_Exercise_
Reply with one number: the count of lines in the data that hold the string "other".

(Stored entries)
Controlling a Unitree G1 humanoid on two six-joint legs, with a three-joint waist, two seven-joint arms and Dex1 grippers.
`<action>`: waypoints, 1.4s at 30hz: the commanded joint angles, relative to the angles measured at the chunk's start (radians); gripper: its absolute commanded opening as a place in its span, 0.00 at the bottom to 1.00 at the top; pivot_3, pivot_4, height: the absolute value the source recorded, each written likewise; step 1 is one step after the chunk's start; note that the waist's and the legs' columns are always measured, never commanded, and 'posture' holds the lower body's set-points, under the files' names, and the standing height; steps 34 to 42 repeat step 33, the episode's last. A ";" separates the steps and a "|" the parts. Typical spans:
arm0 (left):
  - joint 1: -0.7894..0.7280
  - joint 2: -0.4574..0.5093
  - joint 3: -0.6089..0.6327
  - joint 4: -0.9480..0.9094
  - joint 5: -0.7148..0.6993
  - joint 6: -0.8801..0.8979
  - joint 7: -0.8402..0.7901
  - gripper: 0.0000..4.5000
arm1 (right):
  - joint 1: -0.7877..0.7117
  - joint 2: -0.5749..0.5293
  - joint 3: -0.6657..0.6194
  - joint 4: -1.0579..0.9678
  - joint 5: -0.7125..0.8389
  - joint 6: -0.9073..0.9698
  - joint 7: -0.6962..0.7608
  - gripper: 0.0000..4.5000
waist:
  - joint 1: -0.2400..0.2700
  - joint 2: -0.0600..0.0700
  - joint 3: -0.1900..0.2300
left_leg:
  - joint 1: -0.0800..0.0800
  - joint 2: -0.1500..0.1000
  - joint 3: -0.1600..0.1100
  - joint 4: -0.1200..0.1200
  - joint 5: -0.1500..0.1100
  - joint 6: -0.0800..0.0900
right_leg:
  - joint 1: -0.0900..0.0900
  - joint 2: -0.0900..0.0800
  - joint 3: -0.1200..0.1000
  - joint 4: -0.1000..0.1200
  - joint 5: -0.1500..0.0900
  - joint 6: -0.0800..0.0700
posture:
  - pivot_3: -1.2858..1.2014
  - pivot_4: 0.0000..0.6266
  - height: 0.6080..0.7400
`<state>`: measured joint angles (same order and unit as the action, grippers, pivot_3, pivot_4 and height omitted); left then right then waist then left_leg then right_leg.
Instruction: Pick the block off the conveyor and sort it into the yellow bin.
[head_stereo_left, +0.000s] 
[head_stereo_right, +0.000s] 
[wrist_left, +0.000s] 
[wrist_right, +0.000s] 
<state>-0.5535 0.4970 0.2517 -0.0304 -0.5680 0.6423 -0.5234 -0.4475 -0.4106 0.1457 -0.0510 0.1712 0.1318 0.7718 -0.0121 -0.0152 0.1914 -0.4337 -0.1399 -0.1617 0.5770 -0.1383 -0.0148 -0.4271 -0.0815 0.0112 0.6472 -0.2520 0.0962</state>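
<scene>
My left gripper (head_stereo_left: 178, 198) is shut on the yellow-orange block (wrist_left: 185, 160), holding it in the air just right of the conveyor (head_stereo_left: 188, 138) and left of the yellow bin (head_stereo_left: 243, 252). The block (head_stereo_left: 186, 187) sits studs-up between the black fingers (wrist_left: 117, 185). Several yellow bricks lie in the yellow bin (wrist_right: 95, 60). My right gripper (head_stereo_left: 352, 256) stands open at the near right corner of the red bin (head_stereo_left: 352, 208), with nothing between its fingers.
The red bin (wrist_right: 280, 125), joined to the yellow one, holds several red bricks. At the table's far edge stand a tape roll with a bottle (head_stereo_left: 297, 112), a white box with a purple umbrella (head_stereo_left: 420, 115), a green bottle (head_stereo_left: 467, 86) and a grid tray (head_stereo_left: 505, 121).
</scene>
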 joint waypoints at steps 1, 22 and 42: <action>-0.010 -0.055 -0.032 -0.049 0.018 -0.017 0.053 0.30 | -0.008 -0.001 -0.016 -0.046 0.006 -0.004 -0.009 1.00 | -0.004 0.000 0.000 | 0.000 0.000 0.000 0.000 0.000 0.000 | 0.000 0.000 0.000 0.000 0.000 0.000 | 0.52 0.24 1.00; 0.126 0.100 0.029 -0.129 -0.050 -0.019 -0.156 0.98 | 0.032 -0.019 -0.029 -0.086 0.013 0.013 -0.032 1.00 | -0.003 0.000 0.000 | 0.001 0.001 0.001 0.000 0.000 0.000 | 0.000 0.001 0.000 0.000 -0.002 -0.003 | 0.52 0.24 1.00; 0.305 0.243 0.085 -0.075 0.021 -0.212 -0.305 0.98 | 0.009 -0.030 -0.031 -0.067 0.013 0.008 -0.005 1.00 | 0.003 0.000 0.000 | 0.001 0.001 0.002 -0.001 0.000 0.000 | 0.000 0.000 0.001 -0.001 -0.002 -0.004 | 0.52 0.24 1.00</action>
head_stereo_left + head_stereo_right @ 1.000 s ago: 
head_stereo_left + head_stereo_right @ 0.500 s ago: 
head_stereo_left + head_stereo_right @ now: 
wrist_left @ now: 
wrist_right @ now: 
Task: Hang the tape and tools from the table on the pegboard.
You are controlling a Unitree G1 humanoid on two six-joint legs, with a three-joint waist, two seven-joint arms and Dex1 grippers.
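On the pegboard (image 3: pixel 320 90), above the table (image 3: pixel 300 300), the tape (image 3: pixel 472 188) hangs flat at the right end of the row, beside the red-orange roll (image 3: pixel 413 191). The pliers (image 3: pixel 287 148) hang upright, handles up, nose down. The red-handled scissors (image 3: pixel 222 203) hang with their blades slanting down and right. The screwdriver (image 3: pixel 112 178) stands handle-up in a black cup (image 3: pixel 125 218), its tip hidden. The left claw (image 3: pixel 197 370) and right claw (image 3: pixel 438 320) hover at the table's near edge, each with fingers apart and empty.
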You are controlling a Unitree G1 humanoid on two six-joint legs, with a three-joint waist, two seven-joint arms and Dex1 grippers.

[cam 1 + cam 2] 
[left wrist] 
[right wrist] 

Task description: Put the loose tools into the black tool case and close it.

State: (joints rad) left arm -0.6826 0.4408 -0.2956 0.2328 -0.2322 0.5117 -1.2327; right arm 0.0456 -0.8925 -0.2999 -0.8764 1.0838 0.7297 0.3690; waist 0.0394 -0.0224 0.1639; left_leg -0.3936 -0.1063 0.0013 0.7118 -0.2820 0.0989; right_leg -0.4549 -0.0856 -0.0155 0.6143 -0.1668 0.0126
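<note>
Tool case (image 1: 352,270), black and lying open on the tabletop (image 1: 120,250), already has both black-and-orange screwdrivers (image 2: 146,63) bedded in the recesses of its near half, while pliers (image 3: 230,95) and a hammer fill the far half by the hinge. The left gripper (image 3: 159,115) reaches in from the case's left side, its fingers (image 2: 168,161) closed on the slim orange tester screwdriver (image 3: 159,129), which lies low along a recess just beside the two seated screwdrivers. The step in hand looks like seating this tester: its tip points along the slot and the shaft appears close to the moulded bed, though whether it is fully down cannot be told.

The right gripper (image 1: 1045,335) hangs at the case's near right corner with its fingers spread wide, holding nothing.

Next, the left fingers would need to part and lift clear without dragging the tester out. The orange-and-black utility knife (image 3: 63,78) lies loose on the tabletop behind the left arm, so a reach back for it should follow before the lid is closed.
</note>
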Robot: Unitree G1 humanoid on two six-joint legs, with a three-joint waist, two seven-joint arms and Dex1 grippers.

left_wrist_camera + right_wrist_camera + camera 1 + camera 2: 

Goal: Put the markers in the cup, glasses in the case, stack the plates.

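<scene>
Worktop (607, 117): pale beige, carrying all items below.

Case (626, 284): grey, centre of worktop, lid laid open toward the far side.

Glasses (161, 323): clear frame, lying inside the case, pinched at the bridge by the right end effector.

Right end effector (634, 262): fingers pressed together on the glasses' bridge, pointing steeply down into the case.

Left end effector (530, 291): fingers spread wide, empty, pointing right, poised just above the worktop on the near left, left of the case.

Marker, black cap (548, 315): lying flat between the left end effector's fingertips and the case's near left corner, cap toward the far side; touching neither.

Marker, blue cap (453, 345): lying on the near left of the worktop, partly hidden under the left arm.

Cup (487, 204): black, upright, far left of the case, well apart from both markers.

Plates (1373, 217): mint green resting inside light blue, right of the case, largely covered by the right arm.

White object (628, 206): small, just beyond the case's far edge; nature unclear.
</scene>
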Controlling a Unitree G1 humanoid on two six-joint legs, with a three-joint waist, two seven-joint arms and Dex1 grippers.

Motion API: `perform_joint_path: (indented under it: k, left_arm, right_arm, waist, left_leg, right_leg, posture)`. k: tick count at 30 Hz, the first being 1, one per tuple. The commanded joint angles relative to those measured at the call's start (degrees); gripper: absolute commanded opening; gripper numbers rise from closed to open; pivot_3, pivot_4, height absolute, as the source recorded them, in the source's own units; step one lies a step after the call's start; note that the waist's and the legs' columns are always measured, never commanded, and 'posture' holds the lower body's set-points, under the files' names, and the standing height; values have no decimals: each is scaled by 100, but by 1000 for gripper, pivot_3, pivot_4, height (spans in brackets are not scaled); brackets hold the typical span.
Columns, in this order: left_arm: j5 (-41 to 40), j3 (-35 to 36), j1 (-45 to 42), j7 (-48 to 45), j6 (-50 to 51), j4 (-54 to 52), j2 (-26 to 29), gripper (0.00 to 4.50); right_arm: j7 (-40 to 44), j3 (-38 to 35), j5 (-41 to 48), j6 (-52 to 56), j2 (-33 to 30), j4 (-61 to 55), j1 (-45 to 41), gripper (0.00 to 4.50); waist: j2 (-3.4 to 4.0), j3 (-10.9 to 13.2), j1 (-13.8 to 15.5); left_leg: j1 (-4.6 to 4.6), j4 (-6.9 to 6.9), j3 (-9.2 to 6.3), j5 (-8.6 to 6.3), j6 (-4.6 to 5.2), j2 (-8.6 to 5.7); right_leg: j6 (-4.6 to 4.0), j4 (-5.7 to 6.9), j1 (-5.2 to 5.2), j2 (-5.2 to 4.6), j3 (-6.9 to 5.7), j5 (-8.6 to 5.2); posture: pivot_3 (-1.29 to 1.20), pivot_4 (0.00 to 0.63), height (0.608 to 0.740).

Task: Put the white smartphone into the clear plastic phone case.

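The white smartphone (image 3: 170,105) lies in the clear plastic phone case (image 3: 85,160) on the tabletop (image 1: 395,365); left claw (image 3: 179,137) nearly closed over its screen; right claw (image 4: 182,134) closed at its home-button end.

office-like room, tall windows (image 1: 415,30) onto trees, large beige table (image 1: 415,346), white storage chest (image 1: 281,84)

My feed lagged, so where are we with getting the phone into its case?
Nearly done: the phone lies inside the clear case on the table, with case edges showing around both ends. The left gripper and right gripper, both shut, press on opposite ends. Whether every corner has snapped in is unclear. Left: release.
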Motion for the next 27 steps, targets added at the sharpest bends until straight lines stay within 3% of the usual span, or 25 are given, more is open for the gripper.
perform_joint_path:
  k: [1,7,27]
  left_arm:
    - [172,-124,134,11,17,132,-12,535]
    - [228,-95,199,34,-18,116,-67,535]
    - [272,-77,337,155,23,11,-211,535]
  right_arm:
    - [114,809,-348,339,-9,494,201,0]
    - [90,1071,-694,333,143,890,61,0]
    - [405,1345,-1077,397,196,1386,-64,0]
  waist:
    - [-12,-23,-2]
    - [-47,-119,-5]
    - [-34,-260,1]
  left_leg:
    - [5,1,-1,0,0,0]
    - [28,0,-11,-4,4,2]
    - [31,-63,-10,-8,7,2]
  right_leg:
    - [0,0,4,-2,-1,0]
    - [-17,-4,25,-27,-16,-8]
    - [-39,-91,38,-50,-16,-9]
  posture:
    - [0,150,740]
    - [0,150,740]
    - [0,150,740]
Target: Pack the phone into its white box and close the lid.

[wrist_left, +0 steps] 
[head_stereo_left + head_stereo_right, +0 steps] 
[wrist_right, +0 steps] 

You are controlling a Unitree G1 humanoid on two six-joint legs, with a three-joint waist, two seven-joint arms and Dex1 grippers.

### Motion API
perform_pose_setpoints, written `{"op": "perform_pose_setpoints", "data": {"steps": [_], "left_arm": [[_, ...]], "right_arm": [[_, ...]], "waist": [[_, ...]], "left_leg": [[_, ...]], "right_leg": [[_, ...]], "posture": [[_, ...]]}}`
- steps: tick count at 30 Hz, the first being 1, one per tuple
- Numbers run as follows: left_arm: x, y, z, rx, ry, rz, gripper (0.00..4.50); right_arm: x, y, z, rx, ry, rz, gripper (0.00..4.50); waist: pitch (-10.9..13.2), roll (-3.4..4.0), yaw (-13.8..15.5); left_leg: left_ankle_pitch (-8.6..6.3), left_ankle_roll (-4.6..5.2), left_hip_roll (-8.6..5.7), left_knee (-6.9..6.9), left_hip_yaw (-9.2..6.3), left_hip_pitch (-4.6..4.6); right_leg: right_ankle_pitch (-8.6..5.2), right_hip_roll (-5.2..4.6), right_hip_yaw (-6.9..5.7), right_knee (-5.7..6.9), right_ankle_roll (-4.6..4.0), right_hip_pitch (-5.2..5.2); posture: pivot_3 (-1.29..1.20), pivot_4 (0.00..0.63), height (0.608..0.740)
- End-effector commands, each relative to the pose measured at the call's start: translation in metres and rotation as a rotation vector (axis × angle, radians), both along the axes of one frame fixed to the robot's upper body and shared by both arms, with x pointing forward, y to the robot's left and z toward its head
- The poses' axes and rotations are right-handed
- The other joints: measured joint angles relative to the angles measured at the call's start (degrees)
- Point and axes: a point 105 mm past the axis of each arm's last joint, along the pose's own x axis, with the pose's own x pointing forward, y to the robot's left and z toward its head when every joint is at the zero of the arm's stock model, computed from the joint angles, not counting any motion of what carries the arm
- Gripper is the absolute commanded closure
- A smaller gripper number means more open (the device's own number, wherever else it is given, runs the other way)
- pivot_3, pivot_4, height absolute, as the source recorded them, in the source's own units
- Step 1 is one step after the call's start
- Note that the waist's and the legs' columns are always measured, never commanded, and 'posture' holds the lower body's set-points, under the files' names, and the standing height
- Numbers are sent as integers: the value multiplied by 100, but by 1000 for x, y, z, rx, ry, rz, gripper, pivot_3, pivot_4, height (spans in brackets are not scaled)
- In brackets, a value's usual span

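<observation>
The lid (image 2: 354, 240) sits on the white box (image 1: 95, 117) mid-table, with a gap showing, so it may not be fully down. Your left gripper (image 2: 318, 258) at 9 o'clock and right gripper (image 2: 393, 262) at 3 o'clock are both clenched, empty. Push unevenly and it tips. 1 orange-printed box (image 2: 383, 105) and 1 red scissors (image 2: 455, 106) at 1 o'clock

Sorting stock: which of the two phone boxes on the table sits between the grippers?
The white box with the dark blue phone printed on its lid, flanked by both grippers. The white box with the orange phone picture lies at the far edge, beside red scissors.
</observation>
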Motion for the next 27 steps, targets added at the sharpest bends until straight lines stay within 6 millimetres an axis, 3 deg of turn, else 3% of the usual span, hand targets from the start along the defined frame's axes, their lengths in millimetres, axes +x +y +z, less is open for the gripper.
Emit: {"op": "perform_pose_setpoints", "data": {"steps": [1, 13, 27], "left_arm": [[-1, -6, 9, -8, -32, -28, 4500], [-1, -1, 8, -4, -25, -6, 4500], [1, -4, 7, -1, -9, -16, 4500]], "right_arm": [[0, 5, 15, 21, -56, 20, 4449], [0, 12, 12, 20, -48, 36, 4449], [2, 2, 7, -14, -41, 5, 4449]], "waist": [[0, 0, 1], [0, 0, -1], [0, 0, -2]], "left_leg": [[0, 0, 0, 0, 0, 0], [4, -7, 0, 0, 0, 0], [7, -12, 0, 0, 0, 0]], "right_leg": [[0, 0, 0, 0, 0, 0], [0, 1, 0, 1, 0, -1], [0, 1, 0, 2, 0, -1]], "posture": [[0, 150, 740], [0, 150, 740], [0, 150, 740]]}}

_Task result_
2